When my mind tells me I see a house then yes I have an house in my mind. Everything I sense goes through the mind, the mind can be easily tricked. The mind can tell me of the appearance of thoughts of things that are not what they seem as the case of optical illusions.

There are hundreds of thousands of words and my mind does I do not know the meaning of them, the meaning is unknown to my mind. Foreign language is jibberishs to my mind . I do not try to communicate ideas in French words to English word speakers who do not know this language.
Persons(minds) who speak different languages to other persons(minds) that cannot understand those words don’t usally hurt others with their words they tend to confuse them as the foreign language is jibberish not recognized by the mind/person as “words”. Do those jibberish foreign letters hurt you ?No because the mind(person) is not separate from the jibberish (letters)that is appearing in it.

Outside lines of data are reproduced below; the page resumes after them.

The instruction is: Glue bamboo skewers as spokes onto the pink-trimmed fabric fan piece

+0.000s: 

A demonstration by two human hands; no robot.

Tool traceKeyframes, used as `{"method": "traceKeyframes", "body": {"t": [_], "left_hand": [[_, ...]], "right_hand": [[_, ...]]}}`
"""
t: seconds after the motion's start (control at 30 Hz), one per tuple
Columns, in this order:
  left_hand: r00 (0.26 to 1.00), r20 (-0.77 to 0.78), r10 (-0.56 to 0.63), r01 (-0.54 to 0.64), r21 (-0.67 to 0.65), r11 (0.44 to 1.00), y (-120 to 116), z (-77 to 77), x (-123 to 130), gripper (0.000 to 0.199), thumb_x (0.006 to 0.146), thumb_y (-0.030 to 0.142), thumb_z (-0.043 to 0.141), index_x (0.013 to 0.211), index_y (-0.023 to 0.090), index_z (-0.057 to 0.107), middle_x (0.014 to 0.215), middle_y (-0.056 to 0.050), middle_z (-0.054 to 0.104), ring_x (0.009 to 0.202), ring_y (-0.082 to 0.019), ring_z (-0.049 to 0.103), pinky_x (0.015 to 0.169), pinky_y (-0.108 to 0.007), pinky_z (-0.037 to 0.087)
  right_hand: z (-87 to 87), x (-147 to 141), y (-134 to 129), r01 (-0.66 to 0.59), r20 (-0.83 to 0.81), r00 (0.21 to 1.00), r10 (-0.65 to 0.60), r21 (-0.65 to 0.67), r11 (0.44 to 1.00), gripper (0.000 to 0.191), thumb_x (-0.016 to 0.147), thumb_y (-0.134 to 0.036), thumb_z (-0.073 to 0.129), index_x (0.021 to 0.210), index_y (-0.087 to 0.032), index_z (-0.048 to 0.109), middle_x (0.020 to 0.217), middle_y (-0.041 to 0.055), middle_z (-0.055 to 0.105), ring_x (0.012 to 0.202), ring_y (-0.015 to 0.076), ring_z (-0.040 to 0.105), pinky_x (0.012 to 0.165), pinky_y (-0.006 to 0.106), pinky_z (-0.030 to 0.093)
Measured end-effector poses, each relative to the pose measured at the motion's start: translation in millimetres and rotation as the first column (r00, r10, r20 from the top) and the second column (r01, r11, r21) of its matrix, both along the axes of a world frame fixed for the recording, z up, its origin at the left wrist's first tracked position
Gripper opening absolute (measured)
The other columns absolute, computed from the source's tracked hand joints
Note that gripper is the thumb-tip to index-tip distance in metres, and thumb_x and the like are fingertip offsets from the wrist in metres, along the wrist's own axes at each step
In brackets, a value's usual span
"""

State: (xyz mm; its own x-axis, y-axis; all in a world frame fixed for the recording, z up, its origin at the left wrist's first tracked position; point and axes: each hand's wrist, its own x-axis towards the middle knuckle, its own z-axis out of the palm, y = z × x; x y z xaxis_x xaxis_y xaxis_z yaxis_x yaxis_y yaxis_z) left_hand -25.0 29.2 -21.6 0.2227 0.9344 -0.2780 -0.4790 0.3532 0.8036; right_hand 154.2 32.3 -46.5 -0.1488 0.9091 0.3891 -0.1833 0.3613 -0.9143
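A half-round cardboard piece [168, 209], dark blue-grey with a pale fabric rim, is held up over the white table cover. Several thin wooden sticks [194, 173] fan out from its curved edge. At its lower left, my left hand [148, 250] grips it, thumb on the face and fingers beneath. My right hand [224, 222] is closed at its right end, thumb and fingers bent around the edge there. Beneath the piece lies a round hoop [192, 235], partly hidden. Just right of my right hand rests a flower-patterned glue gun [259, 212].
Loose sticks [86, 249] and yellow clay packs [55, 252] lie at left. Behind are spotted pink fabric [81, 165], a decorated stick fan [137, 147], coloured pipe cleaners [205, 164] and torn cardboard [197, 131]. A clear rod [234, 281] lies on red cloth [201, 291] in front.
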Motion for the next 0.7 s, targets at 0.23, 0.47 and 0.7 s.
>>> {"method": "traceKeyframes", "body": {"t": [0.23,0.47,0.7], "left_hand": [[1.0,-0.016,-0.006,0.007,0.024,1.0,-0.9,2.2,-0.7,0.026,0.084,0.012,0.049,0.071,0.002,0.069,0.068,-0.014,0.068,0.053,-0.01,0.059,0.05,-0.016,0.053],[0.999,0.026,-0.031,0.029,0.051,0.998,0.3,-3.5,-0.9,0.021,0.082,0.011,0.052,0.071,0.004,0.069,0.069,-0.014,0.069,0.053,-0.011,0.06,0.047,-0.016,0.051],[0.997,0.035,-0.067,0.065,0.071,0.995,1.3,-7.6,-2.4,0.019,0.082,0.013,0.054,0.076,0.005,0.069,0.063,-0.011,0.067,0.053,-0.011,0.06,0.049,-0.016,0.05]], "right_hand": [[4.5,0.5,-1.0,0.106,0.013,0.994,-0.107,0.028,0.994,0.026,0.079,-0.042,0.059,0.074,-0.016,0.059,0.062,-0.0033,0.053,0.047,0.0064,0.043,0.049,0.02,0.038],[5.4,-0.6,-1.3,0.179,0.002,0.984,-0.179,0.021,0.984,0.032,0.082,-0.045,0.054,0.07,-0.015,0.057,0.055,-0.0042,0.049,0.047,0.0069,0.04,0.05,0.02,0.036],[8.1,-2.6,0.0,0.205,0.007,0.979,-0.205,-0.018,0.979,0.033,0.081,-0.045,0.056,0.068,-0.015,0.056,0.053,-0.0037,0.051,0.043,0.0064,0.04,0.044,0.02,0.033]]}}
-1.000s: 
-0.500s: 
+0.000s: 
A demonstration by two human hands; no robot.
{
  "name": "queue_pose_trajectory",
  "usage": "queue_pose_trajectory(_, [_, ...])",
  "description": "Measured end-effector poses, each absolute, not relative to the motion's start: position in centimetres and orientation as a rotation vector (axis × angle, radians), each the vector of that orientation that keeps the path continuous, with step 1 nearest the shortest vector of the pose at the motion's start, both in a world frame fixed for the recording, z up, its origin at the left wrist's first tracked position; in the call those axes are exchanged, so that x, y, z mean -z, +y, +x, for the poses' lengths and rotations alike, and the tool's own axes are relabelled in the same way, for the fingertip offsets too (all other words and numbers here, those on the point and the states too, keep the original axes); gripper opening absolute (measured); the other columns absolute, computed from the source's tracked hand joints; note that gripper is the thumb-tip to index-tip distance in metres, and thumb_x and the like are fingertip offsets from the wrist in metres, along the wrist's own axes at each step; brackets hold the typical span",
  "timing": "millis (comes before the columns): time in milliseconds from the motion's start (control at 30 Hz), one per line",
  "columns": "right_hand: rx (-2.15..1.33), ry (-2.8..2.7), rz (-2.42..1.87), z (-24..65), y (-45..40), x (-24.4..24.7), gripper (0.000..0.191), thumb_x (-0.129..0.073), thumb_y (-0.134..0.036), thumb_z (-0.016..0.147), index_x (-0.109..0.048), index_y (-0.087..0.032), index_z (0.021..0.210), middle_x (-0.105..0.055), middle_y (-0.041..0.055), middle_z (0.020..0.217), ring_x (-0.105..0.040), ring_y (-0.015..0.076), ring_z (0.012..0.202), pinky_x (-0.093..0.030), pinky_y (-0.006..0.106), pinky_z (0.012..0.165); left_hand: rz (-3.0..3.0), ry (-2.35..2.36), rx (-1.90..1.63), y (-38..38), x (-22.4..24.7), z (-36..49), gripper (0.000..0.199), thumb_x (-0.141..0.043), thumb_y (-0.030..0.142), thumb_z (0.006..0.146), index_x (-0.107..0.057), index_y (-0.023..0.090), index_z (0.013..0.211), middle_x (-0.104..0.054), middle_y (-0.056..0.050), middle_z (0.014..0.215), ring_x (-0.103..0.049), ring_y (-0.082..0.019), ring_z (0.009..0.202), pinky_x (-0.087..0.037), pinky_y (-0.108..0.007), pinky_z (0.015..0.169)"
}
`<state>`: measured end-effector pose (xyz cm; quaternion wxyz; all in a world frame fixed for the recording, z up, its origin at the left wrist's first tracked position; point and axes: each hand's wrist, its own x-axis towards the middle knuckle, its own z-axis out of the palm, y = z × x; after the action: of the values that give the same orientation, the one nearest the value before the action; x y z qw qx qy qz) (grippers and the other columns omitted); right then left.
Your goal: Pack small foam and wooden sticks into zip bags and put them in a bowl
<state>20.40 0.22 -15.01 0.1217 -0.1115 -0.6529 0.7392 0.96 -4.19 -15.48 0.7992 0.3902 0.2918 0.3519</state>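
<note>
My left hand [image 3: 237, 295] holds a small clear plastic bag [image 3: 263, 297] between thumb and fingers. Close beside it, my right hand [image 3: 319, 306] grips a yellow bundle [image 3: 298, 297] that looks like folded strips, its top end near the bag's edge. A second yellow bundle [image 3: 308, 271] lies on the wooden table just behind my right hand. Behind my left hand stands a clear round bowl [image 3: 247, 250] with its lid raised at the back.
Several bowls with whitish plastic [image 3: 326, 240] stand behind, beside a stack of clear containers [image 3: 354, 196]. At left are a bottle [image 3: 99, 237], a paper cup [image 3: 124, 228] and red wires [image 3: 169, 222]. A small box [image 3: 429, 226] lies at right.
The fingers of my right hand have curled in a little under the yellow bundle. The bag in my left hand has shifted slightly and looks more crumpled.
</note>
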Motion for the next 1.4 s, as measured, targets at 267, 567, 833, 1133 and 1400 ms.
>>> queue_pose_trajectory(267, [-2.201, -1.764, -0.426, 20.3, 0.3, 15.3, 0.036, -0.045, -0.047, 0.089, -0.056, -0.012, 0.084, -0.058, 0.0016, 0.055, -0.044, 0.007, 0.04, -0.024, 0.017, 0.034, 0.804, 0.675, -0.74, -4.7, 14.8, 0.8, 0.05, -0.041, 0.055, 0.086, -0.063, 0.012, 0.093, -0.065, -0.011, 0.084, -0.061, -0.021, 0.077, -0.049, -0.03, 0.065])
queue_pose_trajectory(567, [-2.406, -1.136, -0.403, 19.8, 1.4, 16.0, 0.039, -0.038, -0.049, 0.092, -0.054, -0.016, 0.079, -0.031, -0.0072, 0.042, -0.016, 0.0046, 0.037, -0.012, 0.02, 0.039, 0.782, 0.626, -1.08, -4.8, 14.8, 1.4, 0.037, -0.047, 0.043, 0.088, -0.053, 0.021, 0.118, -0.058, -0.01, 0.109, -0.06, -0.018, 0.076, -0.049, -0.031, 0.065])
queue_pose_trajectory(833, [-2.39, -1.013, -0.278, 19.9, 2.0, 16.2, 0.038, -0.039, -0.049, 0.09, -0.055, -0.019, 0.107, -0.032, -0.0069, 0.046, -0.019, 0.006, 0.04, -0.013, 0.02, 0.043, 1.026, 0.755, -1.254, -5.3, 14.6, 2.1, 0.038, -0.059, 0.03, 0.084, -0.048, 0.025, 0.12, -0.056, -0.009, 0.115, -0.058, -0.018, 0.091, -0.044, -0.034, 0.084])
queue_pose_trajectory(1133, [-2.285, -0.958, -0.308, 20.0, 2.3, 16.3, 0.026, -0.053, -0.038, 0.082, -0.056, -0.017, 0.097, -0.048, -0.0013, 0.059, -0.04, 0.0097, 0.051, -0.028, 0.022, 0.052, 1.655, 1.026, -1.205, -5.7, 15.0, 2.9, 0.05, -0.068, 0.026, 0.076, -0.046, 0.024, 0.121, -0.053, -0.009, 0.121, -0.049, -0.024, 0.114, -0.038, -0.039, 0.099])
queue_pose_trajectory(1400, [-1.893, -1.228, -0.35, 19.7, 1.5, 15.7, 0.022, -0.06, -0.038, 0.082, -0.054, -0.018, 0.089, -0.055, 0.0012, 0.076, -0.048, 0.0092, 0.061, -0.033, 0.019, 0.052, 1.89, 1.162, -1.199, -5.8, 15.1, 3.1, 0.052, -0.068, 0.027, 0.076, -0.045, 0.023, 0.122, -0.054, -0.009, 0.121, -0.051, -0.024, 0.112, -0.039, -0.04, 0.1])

A reasoning mind will not replace words as we know them compare them to jiberish, or keep saying words exist outside the mind and don't hurt persons in cases of verbal abuse (that by your example, can hurt so much that it becomes intolerable to live).
I know you still want to say words are outside the mind therefore words don't have meaning but its just no the case.

The meaning of words is in the mind.
Where do you think words exist outside your mind?
How do you perceive words without your mind?